RESTING IN RIPPLES…

Photo: ‘Middle of the Ripples’ by cocoparisienne – Pixabay
http://tinyurl.com/y579f4ho

RESTING IN RIPPLES…

In Full Presence Mindfulness classes, and TSK, we are often invited to explore in our immediate experience how the self operates at the center of our lived story… to observe the mostly unspoken, but felt story of ‘I am here’. It’s like a starting point of all stories we tell. We link all our stories about the world we know… ‘The how things are’… to this fundamental story that we hold at the center of our constellation of stories. The result is we shape our experience, our self-image, and our self-interest around this self-story. As our teacher says, “Committed to the self as subject, we live in a world of objects, a world that often feels dead or meaningless.” And Rinpoche suggests this… “‘lower knowledge’… [becomes] tediously repetitive and deadening. It is basically a functioning on the level of a recording machine…superficial responses laboriously and mechanically attributed to a knowing subject.”

So over time we employ a kind of ‘shorthand’ way to confront the situations we encounter in daily life to avoid overload. As psychologist, Donnell B. Stern Ph. D suggests…

“CONVENTIONAL NARRATIVES are easy to adopt; we tend to slip into the simplest account of the events at hand… [After all, we] must have shorthand methods of negotiating life… or we would never do anything… the least important task would command endless fascination… Conventional narratives… are so seductively easy to slip into that we are seldom even aware of having chosen them. [Often we find ourselves] hovering around the cultural mean, around the predigested perceptions that probably would occur to a substantial portion of the populace.

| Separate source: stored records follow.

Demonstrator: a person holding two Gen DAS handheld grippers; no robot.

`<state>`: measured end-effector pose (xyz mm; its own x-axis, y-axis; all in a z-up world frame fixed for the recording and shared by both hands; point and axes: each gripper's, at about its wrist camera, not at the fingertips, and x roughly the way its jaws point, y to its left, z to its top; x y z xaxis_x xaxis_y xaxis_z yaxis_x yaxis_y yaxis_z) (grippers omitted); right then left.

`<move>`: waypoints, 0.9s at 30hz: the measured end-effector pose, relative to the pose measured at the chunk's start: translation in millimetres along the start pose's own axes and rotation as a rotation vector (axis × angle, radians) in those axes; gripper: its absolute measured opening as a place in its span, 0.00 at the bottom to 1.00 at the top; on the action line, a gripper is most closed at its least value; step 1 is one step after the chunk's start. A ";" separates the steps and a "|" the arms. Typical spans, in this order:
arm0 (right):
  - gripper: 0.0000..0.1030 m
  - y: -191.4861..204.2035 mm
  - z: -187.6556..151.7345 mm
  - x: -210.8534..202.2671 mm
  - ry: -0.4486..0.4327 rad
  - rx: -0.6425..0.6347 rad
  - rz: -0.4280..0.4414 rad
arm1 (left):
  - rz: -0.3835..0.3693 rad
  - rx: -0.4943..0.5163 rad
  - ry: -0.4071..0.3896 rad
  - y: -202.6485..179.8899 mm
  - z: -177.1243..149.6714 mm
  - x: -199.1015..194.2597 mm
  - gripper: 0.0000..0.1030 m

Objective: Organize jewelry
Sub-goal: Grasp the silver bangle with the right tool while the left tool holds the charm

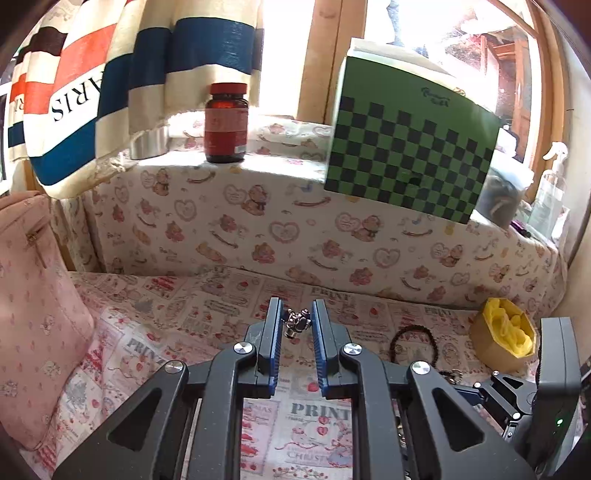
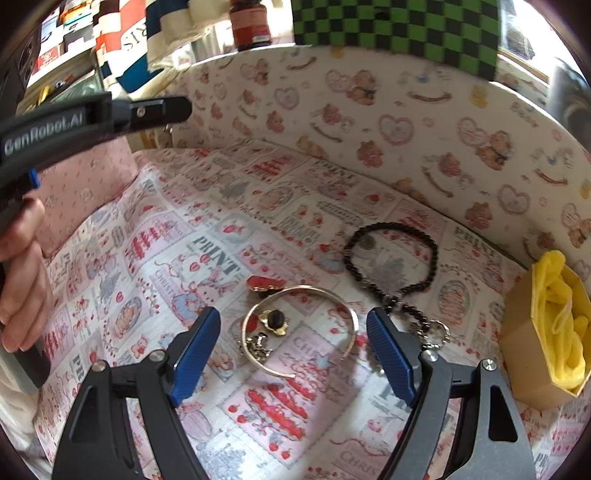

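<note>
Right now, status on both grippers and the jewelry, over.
Left gripper shut on small silver charm. Right gripper open over bangle. Black bead bracelet beside it; box at right.

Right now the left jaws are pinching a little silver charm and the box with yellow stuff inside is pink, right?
Not quite. The box is brown cardboard, not pink, as the right wrist view shows. The yellow stuff is inside it, and the left gripper does pinch a little silver charm.

checkered box (image 2: 399,33) cut off by top edge, silver charm (image 1: 296,322) too small to identify
</note>
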<state>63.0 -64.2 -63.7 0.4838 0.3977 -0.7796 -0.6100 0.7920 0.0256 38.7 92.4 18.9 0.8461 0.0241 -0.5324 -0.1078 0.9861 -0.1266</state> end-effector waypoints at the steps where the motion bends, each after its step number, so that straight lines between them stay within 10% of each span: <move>1: 0.78 0.3 0.1 2.3 0.008 0.002 -0.001 | -0.004 -0.004 0.003 1.2 0.3 0.2 0.14; 16: 0.64 -16.1 -4.5 -2.3 -0.002 0.107 -0.031 | 0.011 0.045 -0.091 -8.2 -0.6 -19.5 0.14; 27: 0.64 -26.4 -11.8 -70.3 -0.194 0.156 -0.046 | -0.026 0.046 -0.110 -13.6 -1.9 -25.9 0.14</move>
<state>37.7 -118.5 -16.9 0.6294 0.4295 -0.6476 -0.4879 0.8671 0.1009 17.3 78.1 32.8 0.9009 0.0141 -0.4339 -0.0635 0.9930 -0.0994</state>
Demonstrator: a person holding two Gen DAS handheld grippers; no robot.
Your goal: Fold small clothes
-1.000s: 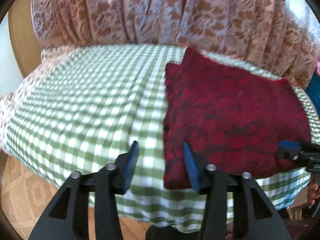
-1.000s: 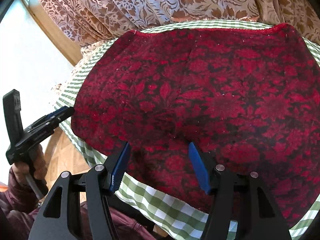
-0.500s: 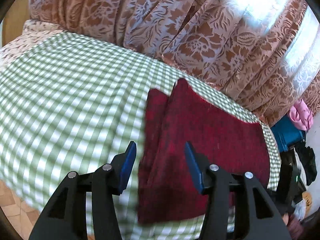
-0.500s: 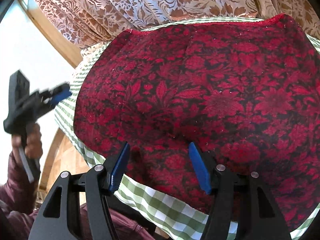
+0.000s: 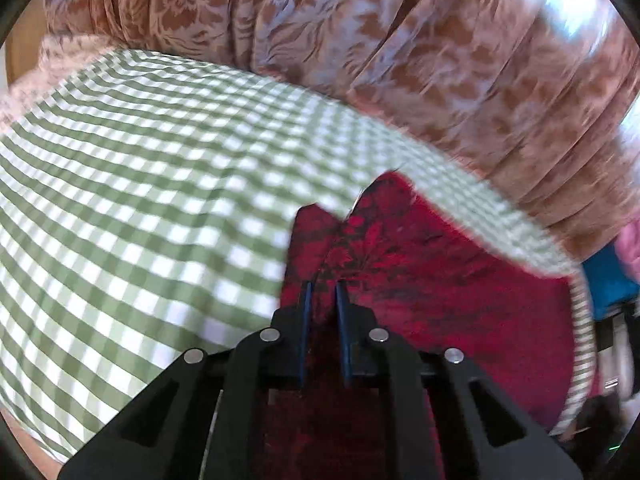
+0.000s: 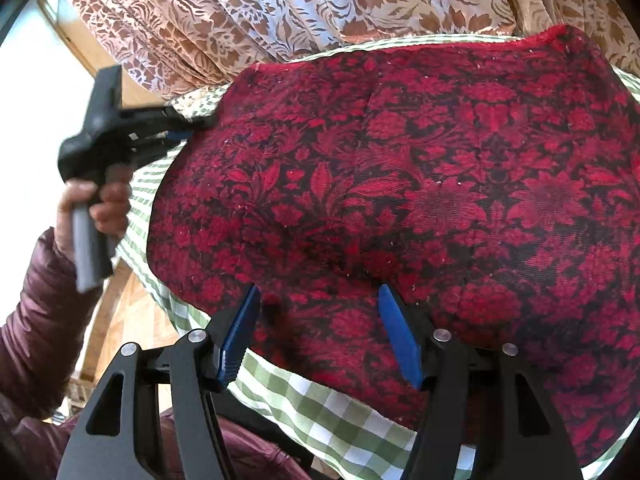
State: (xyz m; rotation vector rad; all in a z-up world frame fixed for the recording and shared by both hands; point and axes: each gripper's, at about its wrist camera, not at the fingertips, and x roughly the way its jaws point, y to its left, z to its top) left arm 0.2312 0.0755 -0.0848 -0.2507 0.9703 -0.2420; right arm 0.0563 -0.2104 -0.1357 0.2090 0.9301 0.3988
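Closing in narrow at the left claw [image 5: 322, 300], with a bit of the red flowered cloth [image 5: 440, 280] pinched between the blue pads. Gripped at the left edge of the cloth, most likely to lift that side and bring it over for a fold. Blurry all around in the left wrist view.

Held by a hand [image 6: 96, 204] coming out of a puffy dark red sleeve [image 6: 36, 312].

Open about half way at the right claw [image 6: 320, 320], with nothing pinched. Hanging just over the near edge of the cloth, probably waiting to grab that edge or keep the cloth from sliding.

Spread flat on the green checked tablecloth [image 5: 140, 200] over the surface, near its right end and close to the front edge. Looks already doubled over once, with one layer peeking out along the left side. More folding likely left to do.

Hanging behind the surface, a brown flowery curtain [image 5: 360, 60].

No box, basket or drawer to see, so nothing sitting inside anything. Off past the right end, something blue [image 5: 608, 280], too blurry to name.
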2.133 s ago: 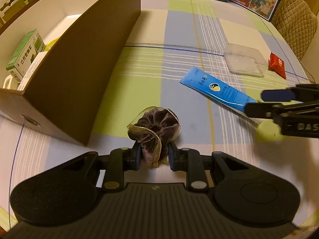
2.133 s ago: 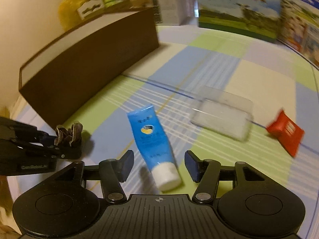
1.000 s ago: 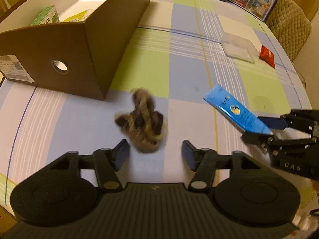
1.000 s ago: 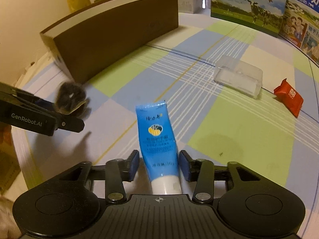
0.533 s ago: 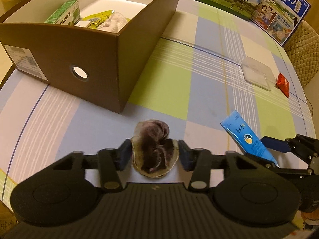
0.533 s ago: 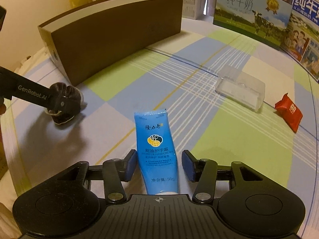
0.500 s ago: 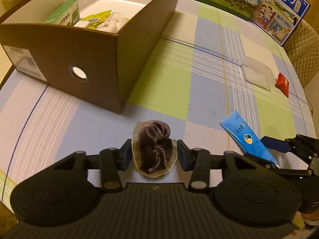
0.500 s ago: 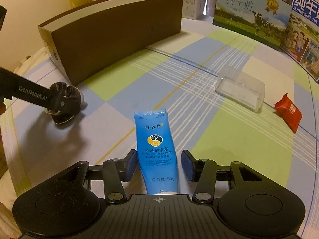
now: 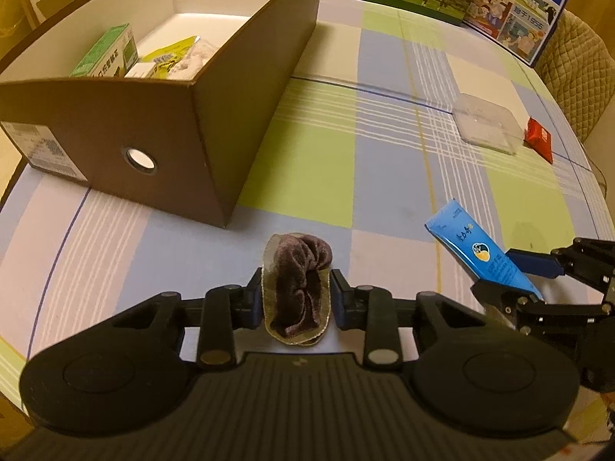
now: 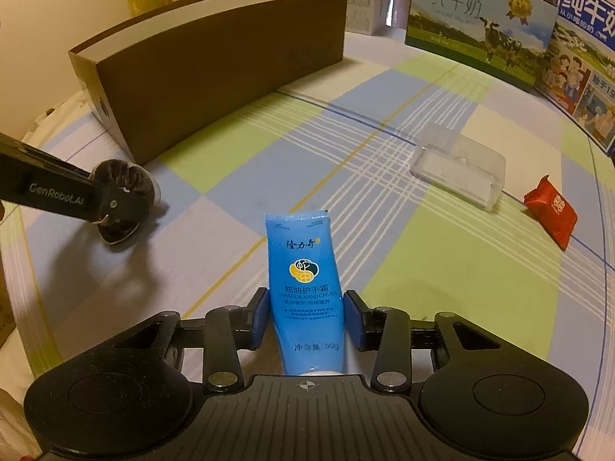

ORIGINAL NARRATIVES are difficult to formulate, we have to think carefully, explicitly, and imaginatively, and feel deeply, to come up with a story that includes all the details and still ends up saying what we really mean.”
…’Unformulated Experience’, by Donnel B. Stern, p. 139-40

It seems that stories give shape, form, and meaning to the space we inhabit, and they ripple out and provide a structure to our world. I see how often I get stuck in the structuring, caught in the undertow and flow of my ever-breaking waves of concern… However… as Stern points to ‘creating original narratives from deeper levels of ourselves‘, Rinpoche also further suggests…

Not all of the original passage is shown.